Nadie podrá decir nunca que los gallegos se resignan. Su épica reacción ante la desgracia del Prestige , abandonados por el Estado y sus administradores, prueba que son capaces de reaccionar y combatir; incluso en condiciones desiguales. Han luchado y siguen luchando contra la peste negra con sus manos. Todo el mundo los ha visto. Sólo algunos ministros han mirado para otro lado. "¿Dónde está el Gobierno? ¿Es que esto no es España?", gritaron algunos mariscadores de Arousa para que lo escucharan los periodistas. Acaso su única esperanza ante los oídos sordos de unos políticos que debaten entre ellos, pero que, como gobernantes, resuelven poco.

Los gallegos son especiales. Seguramente como todos los pueblos con personalidad y cultura propias. No son como los catalanes, tienen menos renta, votan de manera distinta, pero tienen cosas en común: unas para disfrutar (el mar, una lengua que llegará a milenaria...), otras para sufrir. Por ejemplo, Madrid. El Madrid oficial, se entiende, no el Madrid que los acoge como emigrantes desde hace años o en el que ejercen sus más relevantes profesionales.

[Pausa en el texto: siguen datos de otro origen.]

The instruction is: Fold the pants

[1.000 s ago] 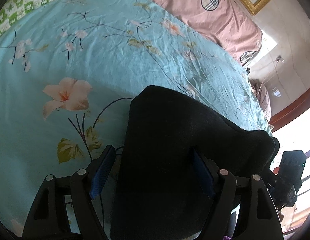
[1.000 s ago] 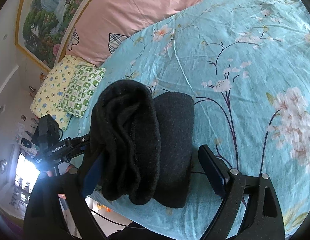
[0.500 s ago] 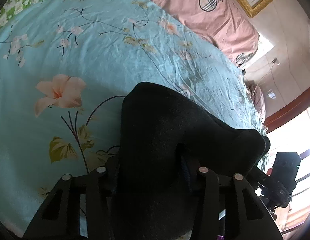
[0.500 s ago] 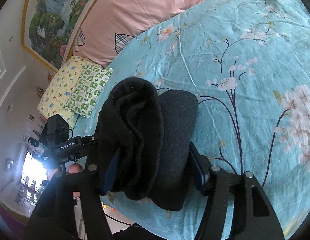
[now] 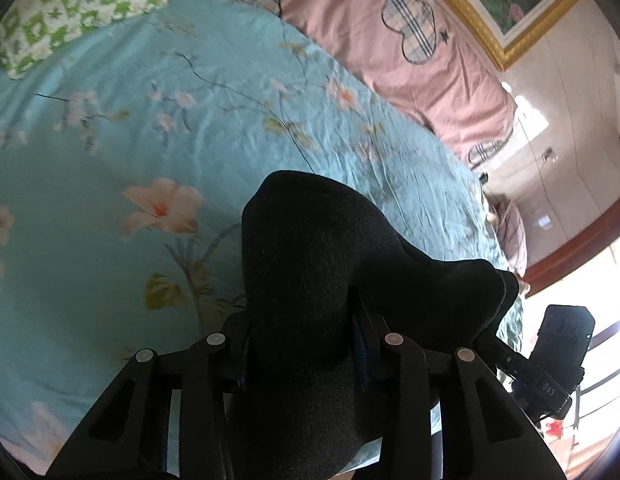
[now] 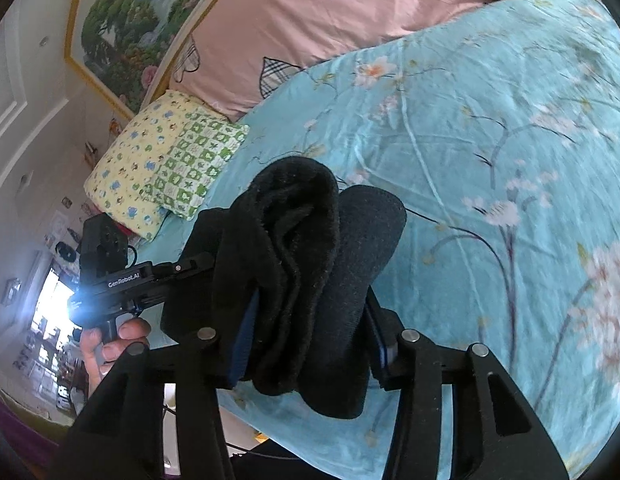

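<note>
Now both grippers have just closed on the folded black pants (image 5: pixel 310 264): left gripper (image 5: pixel 302 344) and right gripper (image 6: pixel 306 344) pinch opposite ends. Ahead of each spreads the floral bed sheet (image 6: pixel 489 92); beyond, a green checked pillow (image 6: pixel 194 160) and pink quilt (image 5: pixel 429 56).

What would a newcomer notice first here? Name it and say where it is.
The black pants, bunched thick between the right tongs at bottom centre, with the left tongs clamped on their other end. Both have just closed on the cloth. Behind lies the turquoise floral bedsheet, with a pink heart-patterned quilt at the top.
</note>
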The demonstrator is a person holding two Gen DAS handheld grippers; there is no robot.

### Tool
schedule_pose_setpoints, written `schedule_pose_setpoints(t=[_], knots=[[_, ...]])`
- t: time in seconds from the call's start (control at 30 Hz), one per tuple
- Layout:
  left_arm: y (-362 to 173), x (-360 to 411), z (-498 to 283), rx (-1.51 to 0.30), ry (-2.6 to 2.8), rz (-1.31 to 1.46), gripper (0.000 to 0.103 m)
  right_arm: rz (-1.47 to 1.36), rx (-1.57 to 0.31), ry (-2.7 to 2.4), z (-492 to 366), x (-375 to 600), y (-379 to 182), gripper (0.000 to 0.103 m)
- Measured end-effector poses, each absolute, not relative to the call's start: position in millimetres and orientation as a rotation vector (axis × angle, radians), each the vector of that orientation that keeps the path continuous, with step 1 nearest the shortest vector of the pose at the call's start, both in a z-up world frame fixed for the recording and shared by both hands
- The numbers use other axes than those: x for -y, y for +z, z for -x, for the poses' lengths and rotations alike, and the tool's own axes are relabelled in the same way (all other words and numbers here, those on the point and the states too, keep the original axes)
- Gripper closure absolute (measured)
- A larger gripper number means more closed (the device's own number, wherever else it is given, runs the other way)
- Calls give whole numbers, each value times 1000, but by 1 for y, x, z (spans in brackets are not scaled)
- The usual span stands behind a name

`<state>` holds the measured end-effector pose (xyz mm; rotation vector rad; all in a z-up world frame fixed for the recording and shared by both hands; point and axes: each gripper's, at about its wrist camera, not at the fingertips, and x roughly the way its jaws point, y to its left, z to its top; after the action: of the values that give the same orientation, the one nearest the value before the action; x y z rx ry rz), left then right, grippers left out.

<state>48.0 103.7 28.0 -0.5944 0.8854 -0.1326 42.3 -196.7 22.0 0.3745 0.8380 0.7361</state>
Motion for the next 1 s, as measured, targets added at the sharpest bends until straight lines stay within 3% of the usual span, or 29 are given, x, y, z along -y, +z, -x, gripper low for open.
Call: schedule_pose_setpoints(t=[0.47,1.0], knots=[[54,-185,-36,-764,84,608,65,-289,-816,910,-114,95,43,54],[31,-269,-71,-731,255,622,65,-167,-845,1036,-198,-23,30,54]])
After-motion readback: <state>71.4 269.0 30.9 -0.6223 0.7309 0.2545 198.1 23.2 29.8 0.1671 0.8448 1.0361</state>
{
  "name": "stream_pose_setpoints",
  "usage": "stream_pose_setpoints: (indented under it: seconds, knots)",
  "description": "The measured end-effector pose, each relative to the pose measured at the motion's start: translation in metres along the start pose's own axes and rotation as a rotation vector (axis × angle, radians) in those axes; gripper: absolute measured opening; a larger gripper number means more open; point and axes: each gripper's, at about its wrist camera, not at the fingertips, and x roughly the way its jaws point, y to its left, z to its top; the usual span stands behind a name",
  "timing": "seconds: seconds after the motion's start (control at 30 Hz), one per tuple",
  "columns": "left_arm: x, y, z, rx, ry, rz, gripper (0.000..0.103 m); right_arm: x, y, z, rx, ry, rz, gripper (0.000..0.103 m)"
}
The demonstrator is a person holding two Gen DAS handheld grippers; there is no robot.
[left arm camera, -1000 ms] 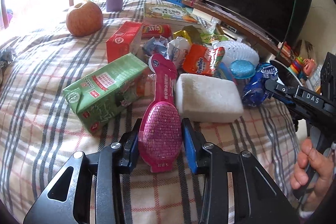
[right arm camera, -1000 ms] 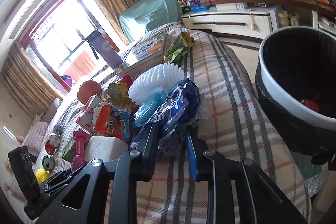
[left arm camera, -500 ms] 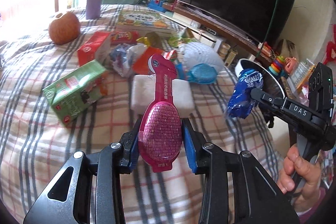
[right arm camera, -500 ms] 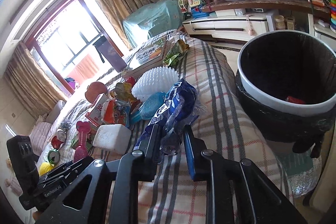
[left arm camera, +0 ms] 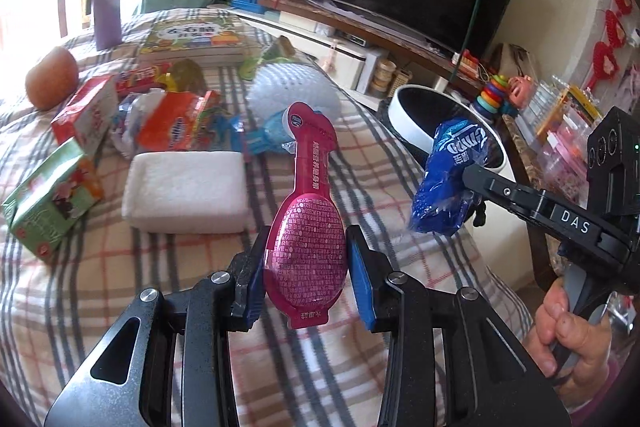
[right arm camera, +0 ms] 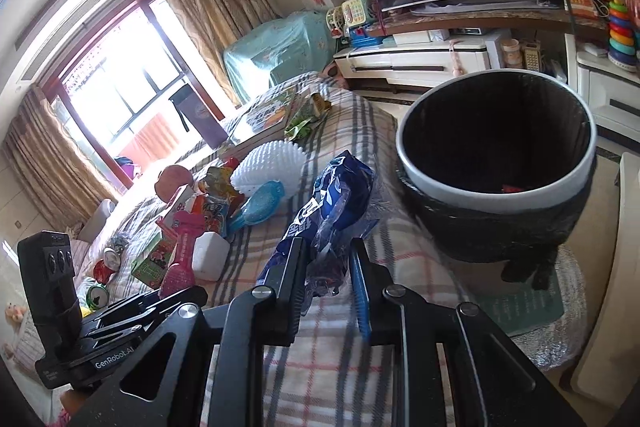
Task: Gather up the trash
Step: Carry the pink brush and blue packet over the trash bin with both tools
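Observation:
My left gripper (left arm camera: 306, 259) is shut on a pink paddle-shaped plastic package (left arm camera: 308, 223) and holds it above the plaid bed cover (left arm camera: 280, 359). My right gripper (right arm camera: 326, 275) is shut on a crumpled blue snack wrapper (right arm camera: 332, 203); it also shows in the left wrist view (left arm camera: 450, 183), lifted near the bin. The black-lined trash bin with a white rim (right arm camera: 496, 187) stands on the floor beside the bed, to the right of the wrapper; a red scrap lies inside it. The bin also shows in the left wrist view (left arm camera: 416, 137).
On the bed lie a white sponge block (left arm camera: 186, 191), a green carton (left arm camera: 48, 195), a red carton (left arm camera: 86, 113), an orange wrapper (left arm camera: 176, 123), a white spiky ball (left arm camera: 292, 93), an apple (left arm camera: 52, 77) and a picture book (left arm camera: 192, 37). A TV stand (right arm camera: 420, 61) is behind the bin.
Both grippers have lifted their loads off the bed and moved right toward the bin. The bin now looks larger and closer in the right wrist view.

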Motion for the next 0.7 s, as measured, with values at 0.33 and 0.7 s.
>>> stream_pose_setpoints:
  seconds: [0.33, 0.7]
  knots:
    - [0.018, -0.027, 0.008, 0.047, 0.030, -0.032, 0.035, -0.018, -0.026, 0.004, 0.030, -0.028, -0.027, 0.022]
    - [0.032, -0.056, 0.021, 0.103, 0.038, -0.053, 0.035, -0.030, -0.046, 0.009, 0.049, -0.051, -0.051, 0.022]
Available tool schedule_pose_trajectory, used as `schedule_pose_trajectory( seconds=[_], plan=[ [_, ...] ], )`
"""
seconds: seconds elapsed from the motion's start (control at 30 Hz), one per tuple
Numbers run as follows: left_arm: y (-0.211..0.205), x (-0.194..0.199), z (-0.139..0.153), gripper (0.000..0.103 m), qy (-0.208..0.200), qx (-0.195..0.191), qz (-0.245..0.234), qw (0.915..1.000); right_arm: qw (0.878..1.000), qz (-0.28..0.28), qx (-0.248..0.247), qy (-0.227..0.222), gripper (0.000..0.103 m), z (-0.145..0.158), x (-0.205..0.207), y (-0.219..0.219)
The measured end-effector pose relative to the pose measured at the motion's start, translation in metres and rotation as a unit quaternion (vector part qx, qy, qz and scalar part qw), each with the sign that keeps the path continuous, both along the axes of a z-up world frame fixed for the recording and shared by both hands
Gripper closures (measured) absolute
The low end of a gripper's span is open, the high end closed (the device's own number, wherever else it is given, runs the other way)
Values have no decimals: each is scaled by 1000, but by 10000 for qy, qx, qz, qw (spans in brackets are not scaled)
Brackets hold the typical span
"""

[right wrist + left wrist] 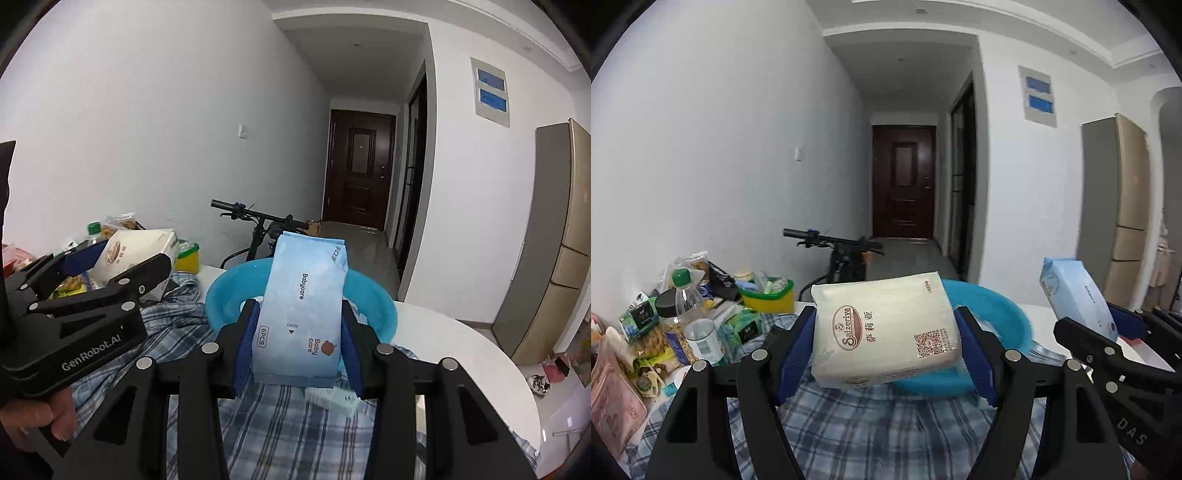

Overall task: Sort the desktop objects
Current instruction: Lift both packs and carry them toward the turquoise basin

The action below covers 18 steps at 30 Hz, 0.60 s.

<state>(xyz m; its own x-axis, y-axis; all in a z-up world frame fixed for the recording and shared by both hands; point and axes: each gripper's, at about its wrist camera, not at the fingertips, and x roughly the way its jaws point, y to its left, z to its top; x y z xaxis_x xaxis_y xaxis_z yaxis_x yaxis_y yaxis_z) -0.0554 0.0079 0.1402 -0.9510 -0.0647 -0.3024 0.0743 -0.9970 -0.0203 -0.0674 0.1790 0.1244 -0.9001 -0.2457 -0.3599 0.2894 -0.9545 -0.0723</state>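
My left gripper (886, 321) is shut on a white napkin pack (882, 328) with a brown oval logo and holds it above the plaid cloth. The right wrist view shows this gripper (125, 258) and its pack (140, 247) at the left. My right gripper (299, 314) is shut on a light blue wipes pack (303, 302), which stands upright between the blue pads. That pack (1071, 291) and the right gripper (1097, 321) show at the right edge of the left wrist view. A blue plastic basin (229, 291) sits just behind both packs, also seen as the basin (997, 310).
A plaid cloth (871, 424) covers the white round table (461, 354). At the left lie a clear bottle (696, 325), snack packets and a yellow-green basket (768, 295). A bicycle (846, 254) stands behind the table. A small white box (332, 398) lies on the cloth. A hand (40, 410) grips the left tool.
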Motion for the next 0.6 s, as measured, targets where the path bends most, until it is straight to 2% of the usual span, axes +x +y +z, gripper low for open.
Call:
schedule_pose_trajectory(
  seconds=[0.07,0.2,0.47,0.6],
  plan=[
    [-6,-17,-1,27,-166,179,-88,9997,10000,17,-24,-41,63,1,-13,-5],
    [-6,-42,-7,27,-288,79,-97,9995,9999,-87,-80,-56,63,3,-39,-10],
    [-15,-95,-17,28,-571,356,-86,9977,9993,-218,-14,-295,63,-1,-97,-16],
    [-19,-116,-16,28,-582,326,-76,9977,9985,-225,-84,-492,63,-8,-121,-18]
  ],
)
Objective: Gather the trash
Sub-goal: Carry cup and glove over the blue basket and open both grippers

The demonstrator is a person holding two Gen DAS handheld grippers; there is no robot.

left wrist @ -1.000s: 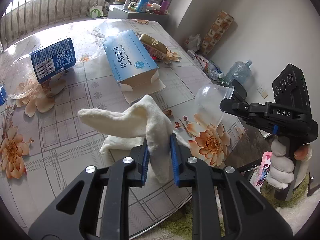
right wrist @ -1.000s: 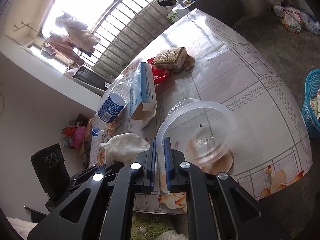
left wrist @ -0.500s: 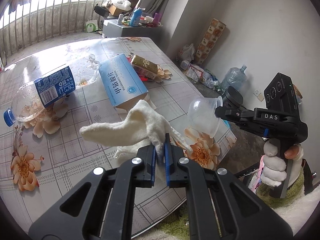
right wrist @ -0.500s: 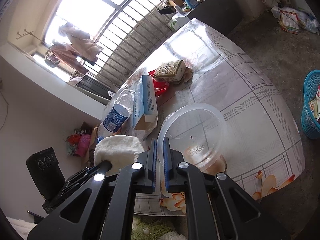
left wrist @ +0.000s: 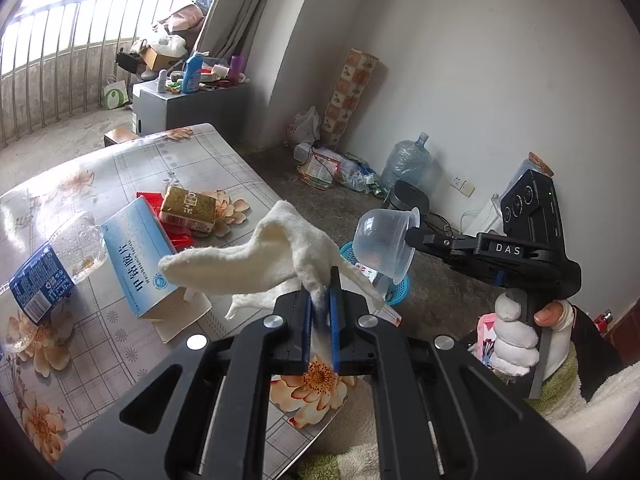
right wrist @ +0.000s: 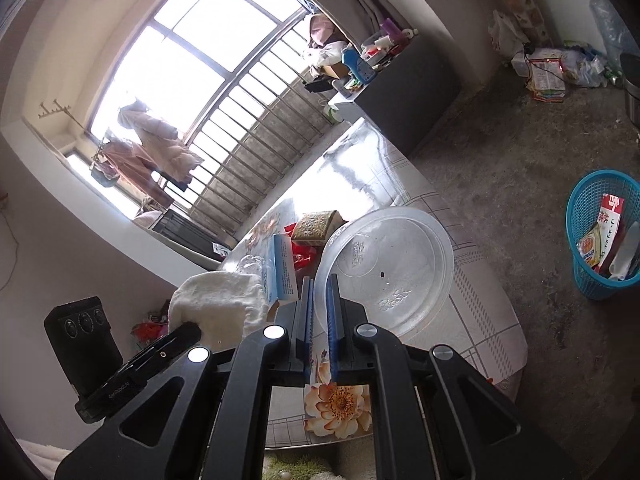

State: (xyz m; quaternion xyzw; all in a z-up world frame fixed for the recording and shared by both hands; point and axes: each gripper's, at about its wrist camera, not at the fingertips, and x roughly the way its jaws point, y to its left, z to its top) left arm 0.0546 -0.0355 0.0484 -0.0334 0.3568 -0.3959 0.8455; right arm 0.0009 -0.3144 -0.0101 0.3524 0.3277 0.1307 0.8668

Madrid aún manda mucho en Galicia. También en el caso del Prestige , un petrolero viejo que, tras naufragar y asomarse a Muxía (La Coruña), fue mal remolcado hacia una navegación errática, que desembocó a los seis días en su hundimiento y en el vertido de decenas de miles de toneladas del peor de los fueles. ¿Resultado? Galicia tiene toda su costa bañada en esa peste y a toda su gente inmersa en el dolor. Una auténtica tragedia ecológica, trasladada a la opinión pública por periódicos, radios y televisiones de todo el planeta, donde jamás Galicia había tenido tanto protagonismo, a años luz del Camino de Santiago, el fenómeno Zara o las hazañas del Depor.

Ruina para los pescadores

Más de 100.000 gallegos viven directa o indirectamente del mar. Un mes normal, un pescador puede ganar mil euros, pero en meses como éste, un mariscador suele lograr tres o cuatro mil euros limpios. Sin contar la economía sumergida, que también existe, la pesca representa el 10% del PIB gallego, nada que ver con lo que significa para España o el conjunto de la UE, a la que Galicia aporta el 25% de sus capturas y hasta un 50% en el caso de España.

El mar también es una manera de vivir: sirvió para emigrar a América a centenares de miles de gallegos, permite la llegada de un turismo de lujo en grandes transatlánticos, que decoran las impresionantes fachadas de La Coruña y Vigo, y también constituye el lugar de trabajo de pescadores y mariscadores de bajura y altura. Por el mar llegan y se van hombres que dejan en tierra viudas de vivos y de muertos. Es como el Dorado. Especialmente en las Rías Bajas --las de Vigo, Pontevedra y Arousa--, las más productivas y ricas del mundo. De allí entra en la península el mejor de los mariscos y el pescado más rico. Hasta allí también llegan cada verano muchos españoles que buscan descanso en sus playas.

Frente a esas costas pasan decenas de miles de embarcaciones. Cada día surcan sus aguas más de 15 barcos que transportan mercancías peligrosas. Siete de los 10 accidentes más graves de los últimos 30 años en el mundo se produjeron en torno a la Costa de la Muerte, un conjunto de pequeños pueblos pesqueros, de donde los jóvenes siguen emigrando, ahora a Canarias para levantar urbanizaciones. En ninguno de sus numerosos puertos hay remolcador del Estado. Tampoco en el de La Coruña, a pesar de ser uno de los puertos con mayor proyección internacional y lugar de descarga del petróleo que va a la refinería de Bens. El ministro Cascos se llevó el remolcador a su ciudad, la vecina Gijón, que se asoma tranquila a un Cantá- brico más suave que el Atlántico. "Nos han dejado solos", dice el alcalde de Vigo, Lois Castrillo (BNG).

Los barcos violadores

Este otoño es casi invernal en Galicia. Llueve, hace frío, sopla el viento con fuerza... Y no digamos en el mar, donde su mezcla con las corrientes genera olas sobrecogedoras; incluso vistas desde la costa. Cuando eso sucede, la mar de Galicia se cabrea. Y mucho. Tanto, que cuando llegan barcos violadores, los manda a pique. Quizá el mar no recuerda que los piratas del siglo XXI sueltan veneno antes de morir. O tal vez por eso les da una oportunidad de salvarse.